--- TASK ---
With the pictures left out, reproduce exactly the lines running from the line with "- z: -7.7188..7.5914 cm" to the last line of the material below.

***** DATASET EXTRACT *****

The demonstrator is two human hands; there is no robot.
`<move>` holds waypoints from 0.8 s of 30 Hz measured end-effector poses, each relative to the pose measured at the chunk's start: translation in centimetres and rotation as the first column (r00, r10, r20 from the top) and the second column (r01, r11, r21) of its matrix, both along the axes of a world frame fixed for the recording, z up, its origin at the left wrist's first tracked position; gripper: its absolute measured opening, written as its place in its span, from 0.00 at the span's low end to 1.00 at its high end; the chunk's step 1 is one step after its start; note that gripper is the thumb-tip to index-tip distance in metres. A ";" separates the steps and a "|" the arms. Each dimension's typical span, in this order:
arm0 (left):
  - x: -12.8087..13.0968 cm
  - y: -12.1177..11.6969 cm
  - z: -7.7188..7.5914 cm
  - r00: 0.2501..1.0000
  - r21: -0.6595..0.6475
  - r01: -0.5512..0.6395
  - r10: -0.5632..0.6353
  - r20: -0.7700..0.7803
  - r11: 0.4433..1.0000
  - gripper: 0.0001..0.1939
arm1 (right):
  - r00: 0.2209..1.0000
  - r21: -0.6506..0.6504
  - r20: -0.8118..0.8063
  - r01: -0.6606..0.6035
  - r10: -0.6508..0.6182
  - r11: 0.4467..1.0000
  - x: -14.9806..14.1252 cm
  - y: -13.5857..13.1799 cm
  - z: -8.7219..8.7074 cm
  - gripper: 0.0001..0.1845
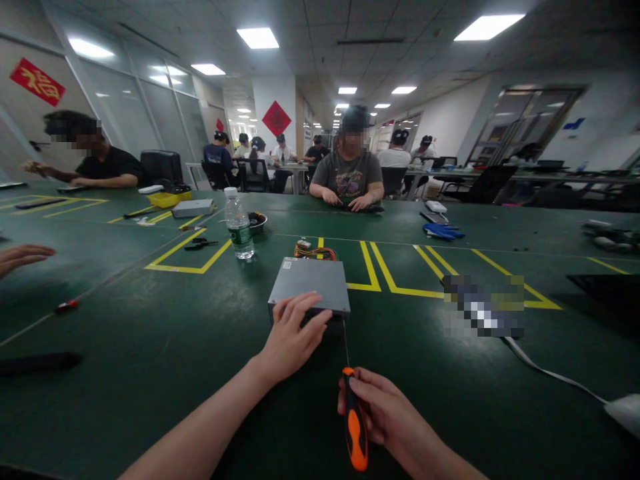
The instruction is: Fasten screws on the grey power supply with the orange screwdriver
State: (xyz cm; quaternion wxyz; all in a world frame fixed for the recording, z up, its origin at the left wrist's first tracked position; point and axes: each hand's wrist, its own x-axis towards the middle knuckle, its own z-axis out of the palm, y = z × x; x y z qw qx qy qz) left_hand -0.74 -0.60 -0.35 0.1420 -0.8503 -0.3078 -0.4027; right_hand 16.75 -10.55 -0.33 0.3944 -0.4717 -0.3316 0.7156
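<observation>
A grey metal computer power supply (315,277) lies on the green table, with a bundle of coloured cables (320,252) behind it. My left hand (293,333) rests on its top and near edge, fingers spread. In my right hand (375,403) is an orange and black screwdriver (356,427), held by the handle. Its thin shaft points away from me, and the tip meets the near right corner of the power supply. Whether the tip sits in a screw is too small to tell.
Beyond the power supply to the left stands a water bottle (239,223); black pliers (200,243) lie nearby. Blue gloves (443,231) are at the far right. A blurred dark object (483,310) with a white cable lies right. A person (350,167) sits opposite.
</observation>
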 end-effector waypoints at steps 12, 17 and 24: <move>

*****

--- TASK RESPONSE ---
  - z: -7.7188..7.5914 cm
  - r00: 0.2501..1.0000
  - r21: -0.6595..0.6475
  - r01: -0.5512..0.6395
  - r10: -0.5632..0.6353
  - r20: -0.7700..0.7803
  - r11: 0.4433..1.0000
  - gripper: 0.0001..0.1939
arm1 (right):
  - r00: 0.2209..1.0000
  - r21: -0.6506..0.6504
  - r20: -0.8118..0.8063
  - r01: -0.6606..0.6035
  - r10: -0.6508..0.6182
  - r11: 0.4467..1.0000
  - x: -14.9806..14.1252 cm
  - y: -13.5857..13.1799 cm
  - z: -8.7219..8.7074 cm
  - gripper: 0.0001..0.1845
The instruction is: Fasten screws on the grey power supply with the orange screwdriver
State: (xyz cm; quaternion wxyz; all in a world frame fixed for the recording, z up, its origin at the left wrist's first tracked position; point and axes: each hand's wrist, its own x-axis towards the middle knuckle, its own z-axis out of the palm, y = z × x; x y z qw qx qy qz) left_hand -0.74 -0.60 -0.35 0.1420 -0.8503 -0.3078 -0.4027; right_hand 16.75 -10.55 -0.33 0.3944 -0.4717 -0.3316 0.7156
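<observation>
A grey metal computer power supply (315,277) lies on the green table, with a bundle of coloured cables (320,252) behind it. My left hand (293,333) rests on its top and near edge, fingers spread. In my right hand (375,403) is an orange and black screwdriver (356,427), held by the handle. Its thin shaft points away from me, and the tip meets the near right corner of the power supply. Whether the tip sits in a screw is too small to tell.
Beyond the power supply to the left stands a water bottle (239,223); black pliers (200,243) lie nearby. Blue gloves (443,231) are at the far right. A blurred dark object (483,310) with a white cable lies right. A person (350,167) sits opposite.
</observation>
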 end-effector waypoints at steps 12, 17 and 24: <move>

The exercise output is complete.